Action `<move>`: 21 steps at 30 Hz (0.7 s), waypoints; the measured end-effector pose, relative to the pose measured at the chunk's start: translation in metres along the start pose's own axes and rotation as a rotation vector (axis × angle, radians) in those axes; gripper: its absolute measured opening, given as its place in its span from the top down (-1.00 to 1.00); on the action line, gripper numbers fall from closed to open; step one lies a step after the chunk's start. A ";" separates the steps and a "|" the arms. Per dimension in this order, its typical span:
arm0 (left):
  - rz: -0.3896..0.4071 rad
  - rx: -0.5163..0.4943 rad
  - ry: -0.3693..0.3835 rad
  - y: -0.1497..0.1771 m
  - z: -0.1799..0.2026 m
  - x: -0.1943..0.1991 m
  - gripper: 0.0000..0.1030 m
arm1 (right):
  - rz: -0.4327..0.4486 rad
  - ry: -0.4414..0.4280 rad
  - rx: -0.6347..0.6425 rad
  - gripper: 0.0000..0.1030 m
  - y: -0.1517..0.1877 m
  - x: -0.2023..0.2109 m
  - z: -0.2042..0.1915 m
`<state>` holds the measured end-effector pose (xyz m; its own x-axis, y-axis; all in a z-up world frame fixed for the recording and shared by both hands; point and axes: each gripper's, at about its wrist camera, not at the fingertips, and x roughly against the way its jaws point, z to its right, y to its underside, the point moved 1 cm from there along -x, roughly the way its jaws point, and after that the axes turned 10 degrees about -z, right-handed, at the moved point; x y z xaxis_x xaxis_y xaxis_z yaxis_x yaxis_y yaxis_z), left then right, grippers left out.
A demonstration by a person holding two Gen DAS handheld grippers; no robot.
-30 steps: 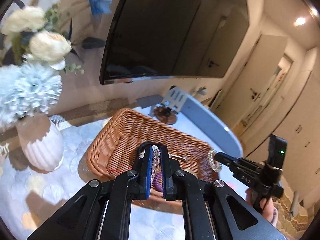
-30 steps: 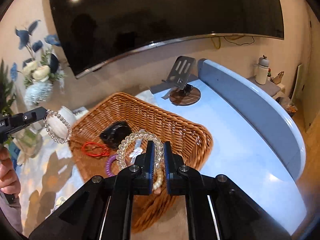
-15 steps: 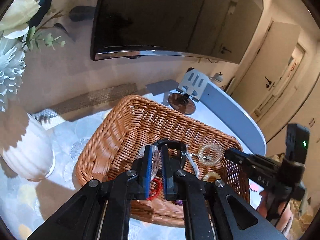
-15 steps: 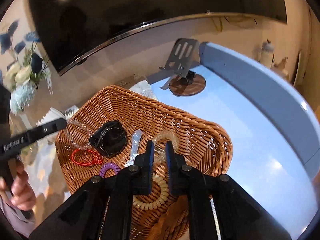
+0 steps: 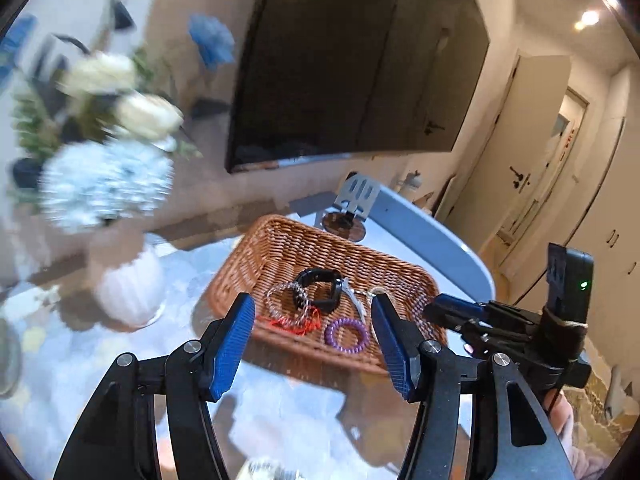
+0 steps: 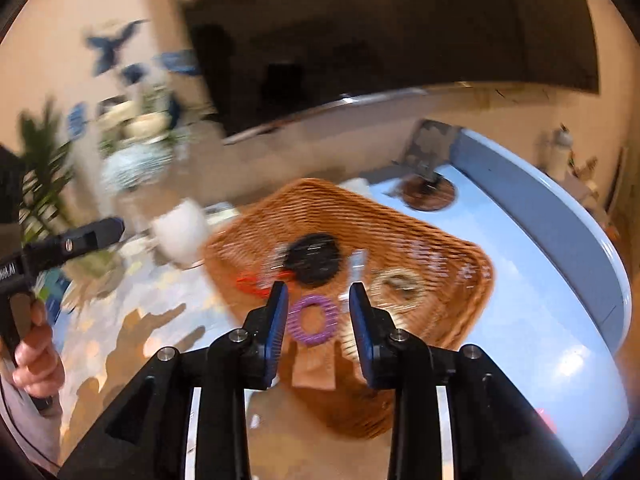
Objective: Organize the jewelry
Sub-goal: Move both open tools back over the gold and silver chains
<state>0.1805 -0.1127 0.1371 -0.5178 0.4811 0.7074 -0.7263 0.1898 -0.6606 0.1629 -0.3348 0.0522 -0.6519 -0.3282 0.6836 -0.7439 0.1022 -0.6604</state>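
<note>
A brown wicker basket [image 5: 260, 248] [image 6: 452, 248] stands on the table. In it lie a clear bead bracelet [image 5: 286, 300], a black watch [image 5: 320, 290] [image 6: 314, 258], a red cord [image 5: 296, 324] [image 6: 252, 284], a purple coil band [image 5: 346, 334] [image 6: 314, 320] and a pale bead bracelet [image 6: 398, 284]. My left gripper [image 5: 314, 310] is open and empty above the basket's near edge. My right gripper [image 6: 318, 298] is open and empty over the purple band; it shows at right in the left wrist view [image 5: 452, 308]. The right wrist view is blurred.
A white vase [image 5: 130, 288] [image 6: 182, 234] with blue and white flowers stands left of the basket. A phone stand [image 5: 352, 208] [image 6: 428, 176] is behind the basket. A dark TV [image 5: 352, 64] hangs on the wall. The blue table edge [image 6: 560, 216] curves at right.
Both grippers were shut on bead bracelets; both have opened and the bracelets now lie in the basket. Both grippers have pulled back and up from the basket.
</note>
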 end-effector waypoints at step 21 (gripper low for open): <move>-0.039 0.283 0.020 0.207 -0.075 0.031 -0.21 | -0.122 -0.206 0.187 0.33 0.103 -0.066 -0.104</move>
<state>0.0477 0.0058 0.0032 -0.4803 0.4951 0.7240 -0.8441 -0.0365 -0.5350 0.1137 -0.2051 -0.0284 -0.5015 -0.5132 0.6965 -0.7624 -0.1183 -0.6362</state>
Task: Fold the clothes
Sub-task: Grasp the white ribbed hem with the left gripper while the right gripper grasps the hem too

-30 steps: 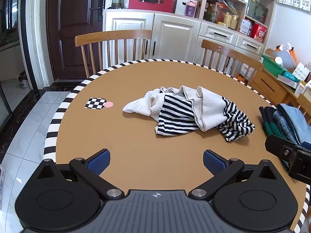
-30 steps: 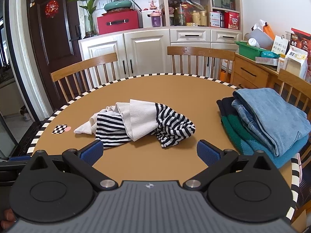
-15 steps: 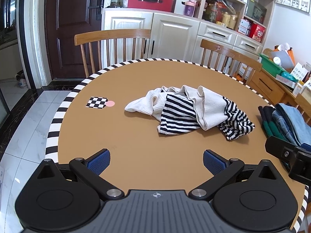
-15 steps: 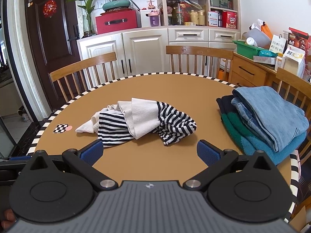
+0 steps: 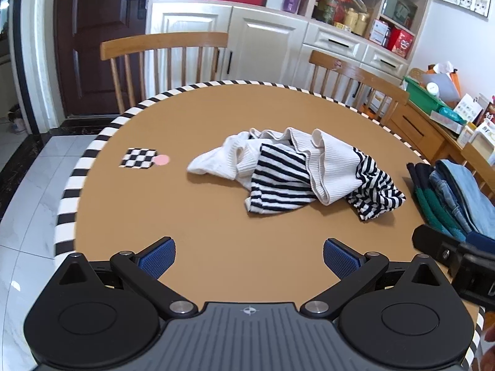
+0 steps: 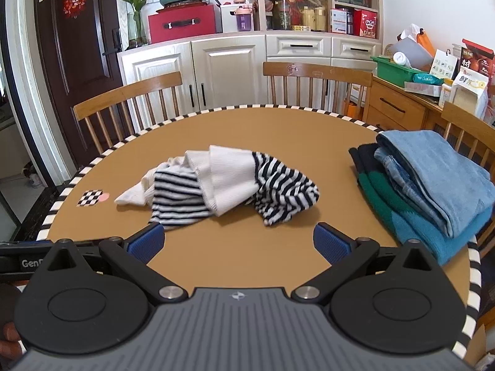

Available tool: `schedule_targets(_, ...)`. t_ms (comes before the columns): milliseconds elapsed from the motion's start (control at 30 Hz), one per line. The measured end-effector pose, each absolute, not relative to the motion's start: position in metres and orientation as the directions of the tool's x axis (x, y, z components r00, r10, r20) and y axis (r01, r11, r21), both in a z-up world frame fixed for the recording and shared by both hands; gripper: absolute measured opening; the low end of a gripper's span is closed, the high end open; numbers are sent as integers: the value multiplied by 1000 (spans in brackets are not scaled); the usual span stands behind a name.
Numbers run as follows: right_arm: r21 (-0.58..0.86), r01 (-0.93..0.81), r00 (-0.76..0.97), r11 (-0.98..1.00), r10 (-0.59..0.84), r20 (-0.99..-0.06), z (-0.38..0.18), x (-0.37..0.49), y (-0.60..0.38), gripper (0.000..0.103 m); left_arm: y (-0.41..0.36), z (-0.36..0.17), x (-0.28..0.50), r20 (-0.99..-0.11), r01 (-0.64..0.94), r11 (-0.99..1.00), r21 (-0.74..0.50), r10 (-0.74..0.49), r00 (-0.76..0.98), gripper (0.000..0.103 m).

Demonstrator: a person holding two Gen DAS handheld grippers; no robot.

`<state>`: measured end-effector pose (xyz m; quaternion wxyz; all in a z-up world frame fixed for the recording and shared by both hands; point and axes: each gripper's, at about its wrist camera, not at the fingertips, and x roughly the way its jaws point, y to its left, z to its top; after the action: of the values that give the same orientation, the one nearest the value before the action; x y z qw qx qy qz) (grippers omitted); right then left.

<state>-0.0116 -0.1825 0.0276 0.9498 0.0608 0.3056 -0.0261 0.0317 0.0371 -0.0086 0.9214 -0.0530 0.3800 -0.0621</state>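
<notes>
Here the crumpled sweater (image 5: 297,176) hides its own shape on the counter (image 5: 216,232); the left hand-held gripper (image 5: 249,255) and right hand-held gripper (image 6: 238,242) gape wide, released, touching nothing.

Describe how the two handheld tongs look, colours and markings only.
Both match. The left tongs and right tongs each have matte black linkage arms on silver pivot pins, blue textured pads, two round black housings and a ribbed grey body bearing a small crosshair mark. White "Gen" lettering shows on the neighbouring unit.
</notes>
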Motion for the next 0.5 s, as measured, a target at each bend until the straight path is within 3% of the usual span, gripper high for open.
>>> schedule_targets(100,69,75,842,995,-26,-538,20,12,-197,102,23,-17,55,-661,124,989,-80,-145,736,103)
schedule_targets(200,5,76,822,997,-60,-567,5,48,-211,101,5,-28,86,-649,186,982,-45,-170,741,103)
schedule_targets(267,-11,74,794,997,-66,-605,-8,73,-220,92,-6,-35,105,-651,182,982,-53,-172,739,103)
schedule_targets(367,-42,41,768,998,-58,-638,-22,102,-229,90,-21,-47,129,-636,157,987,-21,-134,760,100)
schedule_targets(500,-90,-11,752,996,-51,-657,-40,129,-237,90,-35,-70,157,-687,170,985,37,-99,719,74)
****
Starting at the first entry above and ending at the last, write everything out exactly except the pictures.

## REPLY
Action `<move>`: 21 steps at 30 Hz (0.7 s), waypoints; the measured end-effector pose, relative to the pose measured at the chunk's start: translation in metres along the start pose's own axes and rotation as a rotation vector (axis × angle, radians) in those axes; gripper: its absolute measured opening, given as its place in its span from the top down (-1.00 to 1.00); on the action line, gripper numbers fall from closed to open; step one lies a step after the chunk's start. A ";" separates the steps and a "|" the arms. Per dimension in this order, its typical span:
arm0 (left):
  - rz: -0.3896..0.4071 rad
  - rx: -0.5163..0.4943 rad
  - ry: -0.3693..0.3835 rad
  - y: -0.1497..0.1771 m
  - z: -0.1799..0.2026 m
  - x: -0.1943..0.1991 m
  - gripper: 0.0000..0.1030 m
arm1 (right):
  - rz: -0.4327..0.4486 rad
  - ry: -0.4414..0.4280 rad
  - rx: -0.6347..0.6425 rad
  - gripper: 0.0000..0.1030 m
  - y: -0.1517..0.1877 m
  - x: -0.2023..0.2109 m
  - z: -0.2042..0.1915 m
`<state>` holds the measured end-effector pose (xyz m; its own x-axis, y-axis; all in a z-up world frame fixed for the recording and shared by both hands; point and axes: each gripper's, at about its wrist camera, not at the fingertips, and x roughly against the way its jaws point, z to its right, y to its underside, the point moved 1 cm from there along -x, roughly the way its jaws point, and after that the axes turned 10 degrees about -z, right-handed, at the moved point; x y z xaxis_x xaxis_y xaxis_z yaxis_x yaxis_y yaxis_z), left then right, grippers left out.
A demonstration by a person holding two Gen DAS handheld grippers; no robot.
-30 steps: 
-30 steps: 
-15 steps: 
-15 steps: 
+0 steps: 
+0 steps: 
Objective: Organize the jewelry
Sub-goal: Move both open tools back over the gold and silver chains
<state>0.1805 -0.1127 0.1371 -0.5178 0.4811 0.7074 -0.7263 0.1898 -0.6606 0.1629 -0.3348 0.0522 -0.6519 -0.3282 0.6836 -0.7439 0.1022 -0.6604</state>
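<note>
A brown wicker basket [image 5: 260, 248] [image 6: 452, 248] stands on the table. In it lie a clear bead bracelet [image 5: 286, 300], a black watch [image 5: 320, 290] [image 6: 314, 258], a red cord [image 5: 296, 324] [image 6: 252, 284], a purple coil band [image 5: 346, 334] [image 6: 314, 320] and a pale bead bracelet [image 6: 398, 284]. My left gripper [image 5: 314, 310] is open and empty above the basket's near edge. My right gripper [image 6: 318, 298] is open and empty over the purple band; it shows at right in the left wrist view [image 5: 452, 308]. The right wrist view is blurred.
A white vase [image 5: 130, 288] [image 6: 182, 234] with blue and white flowers stands left of the basket. A phone stand [image 5: 352, 208] [image 6: 428, 176] is behind the basket. A dark TV [image 5: 352, 64] hangs on the wall. The blue table edge [image 6: 560, 216] curves at right.
Both grippers were shut on bead bracelets; both have opened and the bracelets now lie in the basket. Both grippers have pulled back and up from the basket.
</note>
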 end-effector waypoints at step 21 (gripper low for open): <move>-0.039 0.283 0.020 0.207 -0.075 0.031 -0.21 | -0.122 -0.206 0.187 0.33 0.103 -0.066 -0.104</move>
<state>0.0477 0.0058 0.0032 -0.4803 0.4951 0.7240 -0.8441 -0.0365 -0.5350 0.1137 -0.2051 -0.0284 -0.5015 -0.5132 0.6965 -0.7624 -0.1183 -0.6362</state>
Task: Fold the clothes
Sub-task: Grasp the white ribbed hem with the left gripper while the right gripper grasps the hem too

-30 steps: 
-30 steps: 
-15 steps: 
-15 steps: 
+0 steps: 
+0 steps: 

Available tool: `schedule_targets(_, ...)`. t_ms (comes before the columns): milliseconds elapsed from the motion's start (control at 30 Hz), one per line. The measured end-effector pose, each absolute, not relative to the motion's start: position in metres and orientation as the directions of the tool's x axis (x, y, z components r00, r10, r20) and y axis (r01, r11, r21), both in a z-up world frame fixed for the recording and shared by both hands; gripper: absolute measured opening; the low end of a gripper's span is closed, the high end open; numbers are sent as integers: the value multiplied by 1000 (spans in brackets are not scaled); the usual span stands behind a name.
Numbers run as follows: right_arm: r21 (-0.58..0.86), r01 (-0.93..0.81), r00 (-0.76..0.97), r11 (-0.98..1.00), r10 (-0.59..0.84), r20 (-0.99..-0.06), z (-0.38..0.18), x (-0.37..0.49), y (-0.60..0.38), gripper (0.000..0.103 m); left_arm: y (-0.41..0.36), z (-0.36..0.17), x (-0.28..0.50), r20 (-0.99..-0.11), r01 (-0.64..0.94), r11 (-0.99..1.00), r21 (-0.74..0.50), r10 (-0.74..0.49), r00 (-0.76..0.98), gripper (0.000..0.103 m).

Demonstrator: a person holding two Gen DAS handheld grippers; no robot.

`<state>`: measured end-effector pose (xyz m; quaternion wxyz; all in a z-up world frame fixed for the recording and shared by both hands; point and axes: each gripper's, at about its wrist camera, not at the fingertips, and x roughly the way its jaws point, y to its left, z to its top; after the action: of the values that give the same orientation, the one nearest the value before the action; x y z qw qx qy qz) (grippers omitted); right then left.

<state>-0.0116 -0.1825 0.0276 0.9498 0.0608 0.3056 -0.0261 0.0317 0.0371 -0.0086 0.9214 -0.0530 0.3800 -0.0621</state>
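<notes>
Here the crumpled sweater (image 5: 297,176) hides its own shape on the counter (image 5: 216,232); the left hand-held gripper (image 5: 249,255) and right hand-held gripper (image 6: 238,242) gape wide, released, touching nothing.

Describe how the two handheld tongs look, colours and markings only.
Both match. The left tongs and right tongs each have matte black linkage arms on silver pivot pins, blue textured pads, two round black housings and a ribbed grey body bearing a small crosshair mark. White "Gen" lettering shows on the neighbouring unit.
</notes>
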Motion for the next 0.5 s, as measured, a target at each bend until the straight path is within 3% of the usual span, gripper high for open.
>>> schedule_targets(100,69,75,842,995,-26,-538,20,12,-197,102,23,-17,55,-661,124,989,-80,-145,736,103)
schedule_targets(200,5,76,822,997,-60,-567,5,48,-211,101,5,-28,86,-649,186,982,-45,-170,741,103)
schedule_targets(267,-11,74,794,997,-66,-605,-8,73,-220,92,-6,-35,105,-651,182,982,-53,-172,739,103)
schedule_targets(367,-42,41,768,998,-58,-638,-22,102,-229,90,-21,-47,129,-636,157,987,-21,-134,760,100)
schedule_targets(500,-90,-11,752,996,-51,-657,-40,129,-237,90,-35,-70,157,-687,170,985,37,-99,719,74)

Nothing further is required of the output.